Der Passauer Bischof Stefan Oster hat für eine offene Diskussion über das Priesterzölibat in der katholischen Kirche plädiert. Bei der Abstimmung über die Lockerung des Zölibats auf der Synodalversammlung in Frankfurt, bei der eine Mehrheit dafür plädiert hatte, Papst Franziskus um eine Überprüfung dieser Vorschrift zu bitten, habe er sich enthalten. "Es ist die Lebensform Jesu", sagte Oster jetzt in einem Interview der "Passauer Neuen Presse", das am Wochenende erschienen ist. "Aber wenn es in unserer Gesellschaft zu viele gibt, die daran scheitern und die Beispiele derer, die es gelingend und erfüllt leben können, weniger werden, dann müssen wir nachdenken."
Umfeld der Pfarrer hat sich geändert
Oster, der betonte, dass er selbst große Wertschätzung für das Zölibat habe, wies im Interview auch auf das geänderte Umfeld für Pfarrer hin. Vor 40 Jahren habe ein Pfarrer im Durchschnitt eine Pfarrei mit einem Kaplan und einer Haushälterin gehabt und "in einer Gemeinschaft gelebt, die seine Lebensform mitgetragen und unterstützt hat", so der Bischof. Und damals habe es auch nicht "den technologischen Fortschritt mit allem, was an Internet-Versuchungen ins Haus kommt" gegeben. Heute dagegen habe "mancher Pfarrer fünf Pfarreien, keine Haushälterin und Kaplan mehr, aber die ganze technologische Revolution. Und die Gemeinde findet oft alle Lebensformen angemessen, nur seine irgendwie komisch."
Das Zölibat sei nicht konstitutiv für die Priesterweihe, so Oster weiter. Es gebe evangelische Pfarrer, die katholisch wurden und "bei uns dann zum Priester geweiht wurden. Die bleiben natürlich verheiratet." Auch in den mit Rom verbundenen Ostkirchen gebe es verheiratete Priester.

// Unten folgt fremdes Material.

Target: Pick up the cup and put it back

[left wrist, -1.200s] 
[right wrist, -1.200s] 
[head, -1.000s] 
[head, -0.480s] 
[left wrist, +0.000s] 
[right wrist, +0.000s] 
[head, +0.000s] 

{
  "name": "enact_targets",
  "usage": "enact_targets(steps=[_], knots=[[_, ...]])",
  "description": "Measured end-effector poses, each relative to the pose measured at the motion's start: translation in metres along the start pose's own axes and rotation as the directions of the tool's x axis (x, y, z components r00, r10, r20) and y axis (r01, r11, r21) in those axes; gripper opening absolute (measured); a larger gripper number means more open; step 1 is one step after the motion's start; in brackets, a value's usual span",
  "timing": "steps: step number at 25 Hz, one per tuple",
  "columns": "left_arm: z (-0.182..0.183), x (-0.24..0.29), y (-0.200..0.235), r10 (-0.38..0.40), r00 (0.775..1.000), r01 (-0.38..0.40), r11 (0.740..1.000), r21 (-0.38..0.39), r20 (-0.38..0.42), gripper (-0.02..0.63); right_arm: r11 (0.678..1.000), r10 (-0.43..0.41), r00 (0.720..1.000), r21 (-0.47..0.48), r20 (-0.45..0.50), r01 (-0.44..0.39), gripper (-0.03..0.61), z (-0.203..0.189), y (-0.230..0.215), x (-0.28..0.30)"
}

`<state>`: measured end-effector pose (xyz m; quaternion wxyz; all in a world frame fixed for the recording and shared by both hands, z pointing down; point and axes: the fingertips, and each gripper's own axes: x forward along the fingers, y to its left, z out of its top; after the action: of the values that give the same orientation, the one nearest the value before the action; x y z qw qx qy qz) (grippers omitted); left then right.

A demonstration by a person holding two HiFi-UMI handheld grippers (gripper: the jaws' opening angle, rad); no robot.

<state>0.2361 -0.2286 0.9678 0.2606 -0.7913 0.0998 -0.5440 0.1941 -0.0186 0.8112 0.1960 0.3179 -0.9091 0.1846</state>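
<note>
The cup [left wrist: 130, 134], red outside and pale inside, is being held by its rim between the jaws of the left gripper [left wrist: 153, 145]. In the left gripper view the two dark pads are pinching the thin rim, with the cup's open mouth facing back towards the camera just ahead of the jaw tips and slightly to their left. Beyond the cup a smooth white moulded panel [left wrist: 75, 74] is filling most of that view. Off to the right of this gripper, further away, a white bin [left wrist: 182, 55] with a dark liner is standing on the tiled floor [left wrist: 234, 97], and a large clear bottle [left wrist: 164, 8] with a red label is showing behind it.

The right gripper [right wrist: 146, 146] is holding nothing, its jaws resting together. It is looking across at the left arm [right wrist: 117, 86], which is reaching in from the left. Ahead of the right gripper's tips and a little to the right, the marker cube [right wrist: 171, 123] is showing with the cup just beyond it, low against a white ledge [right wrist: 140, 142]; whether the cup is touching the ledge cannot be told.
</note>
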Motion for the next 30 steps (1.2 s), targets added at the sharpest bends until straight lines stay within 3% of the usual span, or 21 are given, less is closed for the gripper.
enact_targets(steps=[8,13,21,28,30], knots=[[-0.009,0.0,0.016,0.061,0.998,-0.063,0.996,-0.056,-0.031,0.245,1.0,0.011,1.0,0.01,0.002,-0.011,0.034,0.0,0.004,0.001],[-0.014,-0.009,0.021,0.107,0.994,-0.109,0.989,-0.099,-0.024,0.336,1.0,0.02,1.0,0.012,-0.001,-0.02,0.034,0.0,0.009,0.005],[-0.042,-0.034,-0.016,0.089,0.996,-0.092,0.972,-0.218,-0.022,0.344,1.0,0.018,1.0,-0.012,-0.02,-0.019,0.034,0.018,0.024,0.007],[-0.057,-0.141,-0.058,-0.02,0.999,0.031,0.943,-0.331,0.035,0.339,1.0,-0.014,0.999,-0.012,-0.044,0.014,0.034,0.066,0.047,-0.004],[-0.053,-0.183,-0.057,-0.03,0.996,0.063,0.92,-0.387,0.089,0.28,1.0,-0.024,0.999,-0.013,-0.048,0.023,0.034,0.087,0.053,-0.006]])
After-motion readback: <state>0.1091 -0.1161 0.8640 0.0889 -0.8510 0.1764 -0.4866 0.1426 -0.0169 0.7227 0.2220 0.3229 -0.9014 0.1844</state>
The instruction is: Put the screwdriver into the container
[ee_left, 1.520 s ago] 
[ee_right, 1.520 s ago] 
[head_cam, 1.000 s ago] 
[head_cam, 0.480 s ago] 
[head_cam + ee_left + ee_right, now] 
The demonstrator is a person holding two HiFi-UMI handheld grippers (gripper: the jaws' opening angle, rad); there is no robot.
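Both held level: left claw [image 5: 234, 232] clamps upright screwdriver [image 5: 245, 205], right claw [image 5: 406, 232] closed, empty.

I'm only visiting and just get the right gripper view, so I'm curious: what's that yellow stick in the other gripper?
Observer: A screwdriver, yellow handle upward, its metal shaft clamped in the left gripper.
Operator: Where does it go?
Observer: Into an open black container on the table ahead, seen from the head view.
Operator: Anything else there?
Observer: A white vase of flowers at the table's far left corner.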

Kritischer Blick auf Diakonweihe für Frauen
Beim Thema Diakonweihe für Frauen sieht der Passauer Bischof den Vatikan am Zug. Sollte sich der Papst dafür entscheiden, würden aber wahrscheinlich Diskriminierungsvorwürfe im Hinblick auf die Priester- und Bischofsweihe noch stärker. Der Hintergrund: Bisher habe man immer gesagt, dass der Ordo - also die Weihe in den drei sakramentalen Stufen Diakon, Priester, Bischof - berufenen Männern vorbehalten sei. Wenn nun das Diakonat, also die niedrigste Stufe, geöffnet, könnte es heißen: "Wo es wirklich um Macht geht, das behalten sie sich vor."
Annäherung in Synodalversammlung
Insgesamt zog Oster im "PNP"-Interview ein "gemischtes" Fazit der Synodalversammlung. Aber man habe in den vergangenen Jahren so etwas wie eine Annäherung auf persönlicher Ebene erlebt. Die Auseinandersetzung sei nicht mehr so angespannt gewesen wie zu Beginn. Auch seien die Dinge, die beschlossen worden seien, "in Teilen überaus vernünftig." Das gelte für das Thema der Aufarbeitung des Missbrauchs in der Kirche: "Ich glaube, dass da ein großes Bewusstsein geschaffen worden ist, dass betroffene Menschen sich auch wahrgenommen, gehört fühlen."